NEW YORK — The investment company JANA Partners L.L.C. has taken a 9.1% stake in Pinnacle Foods, Inc., Parsippany, N.J. In an April 19 filing with the U.S. Securities and Exchange Commission, JANA Partners said the investment was made, because the firm views Pinnacle Foods as being undervalued.
Pinnacle Foods’ stock price rose 10% to $60.88 per share at the open of trading on April 20.
Options to create greater shareholder value JANA would like Pinnacle’s board and management team to consider include evaluating alternatives for the company, including a sale or other consolidation opportunities. In the filing, JANA emphasized the investment company will continue to maintain “a constructive dialogue” with Pinnacle Foods’ management team, but if such dialogue does not produce JANA’s desired results, it may pursue changes to Pinnacle’s board of directors.
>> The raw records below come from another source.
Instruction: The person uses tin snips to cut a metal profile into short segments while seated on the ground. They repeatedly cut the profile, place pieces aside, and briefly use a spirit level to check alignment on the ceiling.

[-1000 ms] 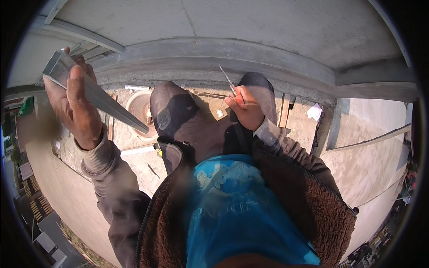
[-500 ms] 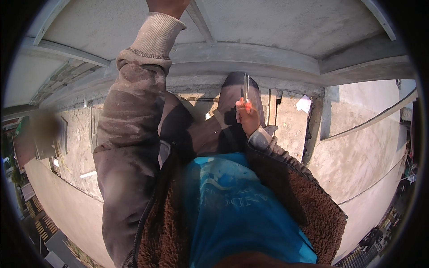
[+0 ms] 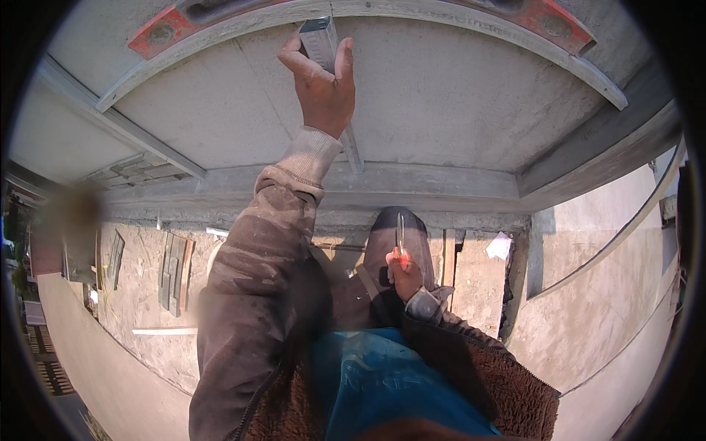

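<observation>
My left hand [image 3: 324, 94] is raised at the wall, with thumb and fingers closed around the sides of an upright metal stud [image 3: 319, 45]. Its top end sticks up between them, below a horizontal metal channel [image 3: 441, 13]. Lower down, near my knee, my right hand [image 3: 406, 279] grips a tool with a red-orange handle [image 3: 401, 256] and a slim, pointed metal end [image 3: 400, 231] aimed upward. It looks like snips, but the exact kind is unclear.
Above the channel is a red spirit level [image 3: 156, 35]. Another metal stud [image 3: 121, 117] runs along the grey wall [image 3: 441, 95] at left. Cut metal pieces [image 3: 174, 273] and a white strip [image 3: 165, 331] lie on the floor, with a paper scrap [image 3: 498, 245] at right.
The view has tilted up, bringing the level, channel and stud's top into sight. My left hand, formerly cut off at the upper edge, now shows on the stud. The right hand keeps its tool.
</observation>
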Demonstrator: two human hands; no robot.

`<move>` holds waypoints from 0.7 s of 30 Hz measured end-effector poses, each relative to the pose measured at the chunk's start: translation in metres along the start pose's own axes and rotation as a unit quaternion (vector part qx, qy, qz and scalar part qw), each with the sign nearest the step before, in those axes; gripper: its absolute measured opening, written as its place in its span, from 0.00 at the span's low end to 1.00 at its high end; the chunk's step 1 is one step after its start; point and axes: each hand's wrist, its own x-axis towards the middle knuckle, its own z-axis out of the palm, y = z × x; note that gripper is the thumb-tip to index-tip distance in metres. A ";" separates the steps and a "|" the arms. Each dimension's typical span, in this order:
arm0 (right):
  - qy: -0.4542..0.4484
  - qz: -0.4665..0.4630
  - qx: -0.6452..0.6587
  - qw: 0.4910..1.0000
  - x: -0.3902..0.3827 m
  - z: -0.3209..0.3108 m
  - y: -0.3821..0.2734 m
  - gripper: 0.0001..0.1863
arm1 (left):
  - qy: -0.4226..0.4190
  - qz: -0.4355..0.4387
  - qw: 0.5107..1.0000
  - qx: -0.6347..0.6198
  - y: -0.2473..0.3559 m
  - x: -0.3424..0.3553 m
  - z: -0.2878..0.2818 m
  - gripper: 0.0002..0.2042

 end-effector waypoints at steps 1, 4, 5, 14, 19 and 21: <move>-0.007 0.014 0.007 1.000 -0.001 0.001 -0.002 0.21 | -0.007 -0.020 1.000 -0.018 0.005 -0.001 -0.001 0.25; 0.017 0.000 -0.002 1.000 -0.003 0.005 -0.006 0.15 | -0.022 -0.074 0.995 -0.061 0.012 0.002 -0.002 0.25; 0.016 -0.011 -0.008 1.000 0.001 0.005 -0.007 0.14 | -0.021 -0.083 0.994 -0.067 0.012 0.004 -0.002 0.25; -0.007 0.001 -0.004 1.000 0.000 0.004 -0.006 0.20 | -0.027 -0.062 0.996 -0.060 0.015 -0.002 0.006 0.27; 0.008 0.018 -0.027 0.999 -0.002 0.007 -0.007 0.22 | -0.019 -0.031 0.996 -0.076 0.012 -0.007 0.009 0.28; -0.001 -0.001 -0.062 0.998 0.001 0.006 -0.010 0.23 | -0.027 -0.012 0.997 -0.067 0.010 -0.012 0.007 0.29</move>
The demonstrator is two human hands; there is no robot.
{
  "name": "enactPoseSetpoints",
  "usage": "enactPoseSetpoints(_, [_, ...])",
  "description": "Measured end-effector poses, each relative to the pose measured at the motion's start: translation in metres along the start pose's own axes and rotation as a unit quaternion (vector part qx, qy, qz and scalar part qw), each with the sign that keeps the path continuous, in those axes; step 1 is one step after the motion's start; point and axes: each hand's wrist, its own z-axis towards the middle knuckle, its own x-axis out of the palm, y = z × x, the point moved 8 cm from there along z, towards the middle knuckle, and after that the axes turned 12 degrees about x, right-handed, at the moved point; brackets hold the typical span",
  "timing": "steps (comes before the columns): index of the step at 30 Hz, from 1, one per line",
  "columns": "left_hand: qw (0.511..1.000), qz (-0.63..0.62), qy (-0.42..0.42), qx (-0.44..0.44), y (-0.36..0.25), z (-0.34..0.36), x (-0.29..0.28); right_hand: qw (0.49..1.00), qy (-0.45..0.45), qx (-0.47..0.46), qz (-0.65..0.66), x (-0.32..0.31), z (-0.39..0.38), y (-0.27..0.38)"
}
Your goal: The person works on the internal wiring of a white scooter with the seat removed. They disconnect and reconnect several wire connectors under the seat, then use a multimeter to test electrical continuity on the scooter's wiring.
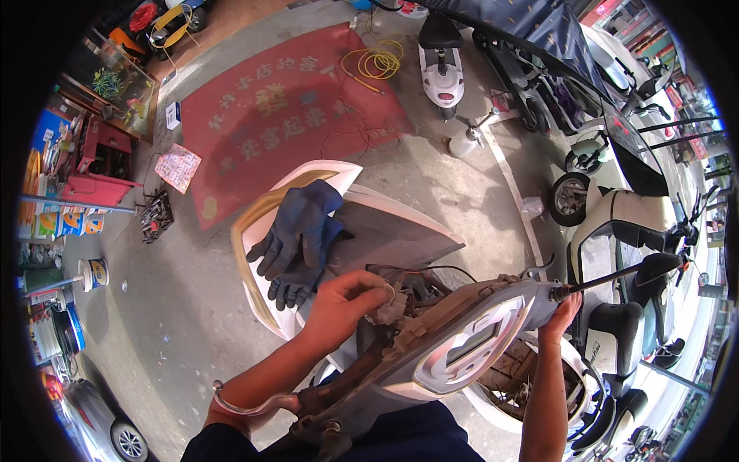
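Note:
A scooter's dusty handlebar cover with an oval instrument panel lies slantwise before me, lifted so that wiring shows behind it. My left hand is closed, thumb and fingers pinching a dusty grey-brown wire connector among the wires at the cover's far edge. At the cover's right end my right hand is wrapped around its edge, just below the mirror stem; some of its fingers are hidden. Beyond my left hand, dark blue work gloves rest on the scooter's white front panel.
A brake lever curves over my left forearm, and a black mirror juts out right. Below my right hand is an open white housing. Parked scooters line the right. Ahead lie a red mat, a yellow hose and a spray bottle.

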Motion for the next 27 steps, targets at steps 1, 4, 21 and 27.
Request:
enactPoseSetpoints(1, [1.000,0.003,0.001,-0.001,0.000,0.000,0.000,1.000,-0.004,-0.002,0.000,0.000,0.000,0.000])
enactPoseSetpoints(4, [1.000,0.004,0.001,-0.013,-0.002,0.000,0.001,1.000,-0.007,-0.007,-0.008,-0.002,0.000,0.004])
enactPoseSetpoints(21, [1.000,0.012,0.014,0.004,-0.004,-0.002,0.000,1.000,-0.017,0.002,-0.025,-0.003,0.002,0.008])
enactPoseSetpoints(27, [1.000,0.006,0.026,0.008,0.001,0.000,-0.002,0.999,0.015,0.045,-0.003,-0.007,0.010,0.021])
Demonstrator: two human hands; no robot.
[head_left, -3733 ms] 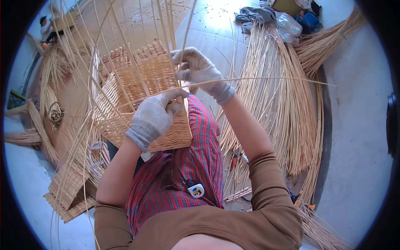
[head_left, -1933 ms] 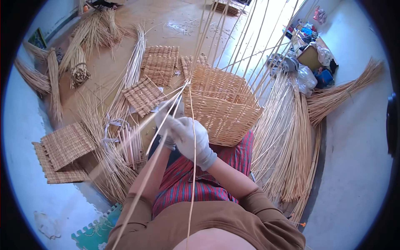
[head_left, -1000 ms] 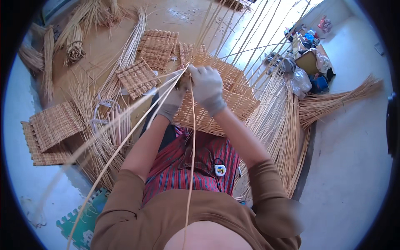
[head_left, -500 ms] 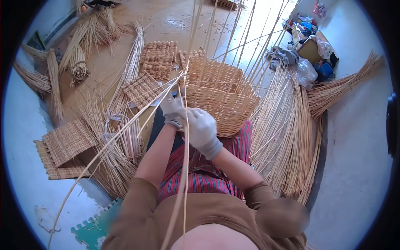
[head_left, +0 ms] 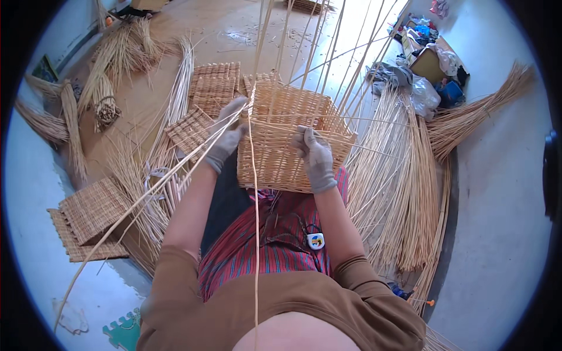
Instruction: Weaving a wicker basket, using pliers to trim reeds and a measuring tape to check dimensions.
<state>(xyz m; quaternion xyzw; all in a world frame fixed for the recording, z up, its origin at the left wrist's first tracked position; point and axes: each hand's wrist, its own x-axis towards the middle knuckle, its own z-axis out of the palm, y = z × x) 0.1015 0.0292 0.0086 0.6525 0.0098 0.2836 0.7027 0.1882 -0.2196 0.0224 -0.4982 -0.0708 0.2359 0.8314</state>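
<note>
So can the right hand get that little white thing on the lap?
Probably yes. The little white thing sits uncovered on the striped cloth, close beside the right forearm. The right hand is up at the basket, so it would need to come back first.

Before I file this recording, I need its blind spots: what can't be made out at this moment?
Basket, head view: inside floor hidden by the front wall.
Upright canes, head view: tips cut off by the top edge.
Hanging strand, head view: lower end cut off by the bottom edge.
Left hand, head view: grip partly hidden by crossing strands.
Heap, head view: pieces too small to identify.
</note>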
During fiscal 2017, Pinnacle Foods earned $532,040,000, equal to $4.50 per share on the common stock, a significant rise compared with the same period the year before when the company earned $211,117,000, or $1.81 per share. The rise in net income was due in part to the tax legislation passed in December 2017, which the company said meaningfully affected items of comparability, and the benefit of a 53rd week in fiscal 2017.
Sales for the year were $3,144,002,000, up from the prior year when the company generated $3,127,938,000 in sales.
In an early March conference call with financial analysts to discuss fiscal 2017 results, Mark Clouse, chief executive officer, said 2017 was a year of “mixed performance” for Pinnacle Foods.
A recall associated with frozen food products marketed under the Aunt Jemima brand and the subsequent exit from that business pressured the company’s gross margin. The company readjusted its long-term gross margin objective. Management now expects to achieve its target of 300 to 400 basis points of improvement vs. 2016 by 2020, one year later than originally announced.
Mr. Clouse said the readjustment reflected rising input cost inflation, particularly with regard to logistics and packaging expenses, and an unfavorable product mix associated with growth of the Birds Eye brand and the need to outsource production capacity.